BEASTIE BOYS, VECCHIO E NUOVO INSIEME
AUTOCITAZIONI E SPERIMENTAZIONI NEL NUOVO DISCO
di Alessandro Tozzi
BEASTIE
BOYS – HOT SAUCE COMMITTEE PART TWO – CAPITOL RECORDS - 2011
Produzione: Beastie Boys
Formazione: Ad-Rock – voce e chitarra; MCA – voce e basso; Mike D – voce e batteria; Money Mark – tastiere; Mix Master Mike - piatto
Titoli: 1 – Make some noise; 2 – Nonstop disco powerpack; 3 – Ok; 4 – Too many rappers (new reactionaries version) (con Nas); 5 – Say it; 6 – The Bill Harper collection; 7 – Don’t play no game that I can’t win (con Santigold); 8 – Long burn the fire; 9 – Funky donkey; 10 – The Larry routine; 11 – Tadlock’s glasses; 12 – Lee Majors come again; 13 – Multilateral nuclear disarmament; 14 – Here’s a little something for ya; 15 – Crazy ass shit; 16 – The Lisa Lisa/Full Force routine
Finalmente il lungamente annunciato disco dei Beastie Boys, i rappers bianchi che hanno incantato il mondo sul finire degli anni ’80 coi loro primi 2 albums.
L’attesa
è ampiamente giustificata perché si è temuto il peggio per MCA, colpito un paio
d’anni fa, col disco in rampa di lancio, da un linfoma che fortunatamente sembra
ormai debellato.
In realtà due anni fa era stata annunciata la “parte prima” di un progetto doppio, ma ora esce ugualmente la “parte seconda” senza la prima, chissà se per il gusto di giocare col destino o davvero per tenere in caldo un immediato sequel o prequel.

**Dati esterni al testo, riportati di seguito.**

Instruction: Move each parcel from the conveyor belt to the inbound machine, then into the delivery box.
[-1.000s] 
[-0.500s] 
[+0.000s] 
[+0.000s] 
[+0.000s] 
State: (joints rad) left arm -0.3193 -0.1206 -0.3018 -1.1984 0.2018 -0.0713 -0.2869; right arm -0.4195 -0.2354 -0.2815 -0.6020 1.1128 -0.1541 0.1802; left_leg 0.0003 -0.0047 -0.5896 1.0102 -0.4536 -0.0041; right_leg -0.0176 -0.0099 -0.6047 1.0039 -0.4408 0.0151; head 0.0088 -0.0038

Fatto sta che il disco eccolo qua ed è meraviglioso: contiene tutte le migliori ricette dei Beastie Boys cucinate a regola d’arte. Il singolo Make some noise parte alla grande coi suoi suoni acidi, coi suoi fischietti, coi suoi effetti che ricordano Hold it now, hit it, roba di 25 anni fa!
La sperimentazione tanto cara ai ragazzi bestiali è onnipresente, compare l’elettronica spinta in qualche episodio: la cantilena continua e le voci cibernetiche di Ok e Funky donkey, per esempio.
Ma
ci sono anche i ritmi incalzanti di Nonstop disco powerpack, le chitarre
avvelenate di Lee Majors come again, e soprattutto, a mio modesto avviso
brano migliore dell’album, i suoni striduli, i piatti, l’effetto carta vetrata
di Say it, sonorità sporche ribadite anche in Too many rappers.
I Beastie Boys non si crogiolano su quel che è stato, lo fanno ancora benissimo, con una certa ispirazione: la stessa Long burn the fire non avrebbe stonato su Paul’s boutique del 1989. Anche la metrica e le rime assecondano come sempre i tempi rappistici ma non solo del gruppo, che si concede una divagazione pseudo-reggae con Don’t play no game that I can’t win, con Santigold al microfono; a questi ragazzi piace provare, strappare, ricucire, confezionare poi il tutto con le loro mani, e sono mani che non passano inosservate.
Stavolta
c’è un solo strumentale, Multilateral Nuclear Disarmament, una buona
cadenza ma niente di eccezionale, evidentemente di strumentali ne hanno avuto
abbastanza nonostante il successo del predecessore The mix-up del 2008.
Tutti gli strumenti lasciano il segno, così come le tre inconfondibili voci, quelle dei rappers bianchi per antonomasia. Hip hop puro che galleggia su synth tra i più acidi mai ascoltati nel nuovo millennio. Anche certe percussioni sono geniali, seppur anomale per una band identificata (ma forse qualsiasi etichetta va ormai stretta ai Beastie Boys) come rap.
Bentornati e ben rimasti nei piani alti del rock alternativo!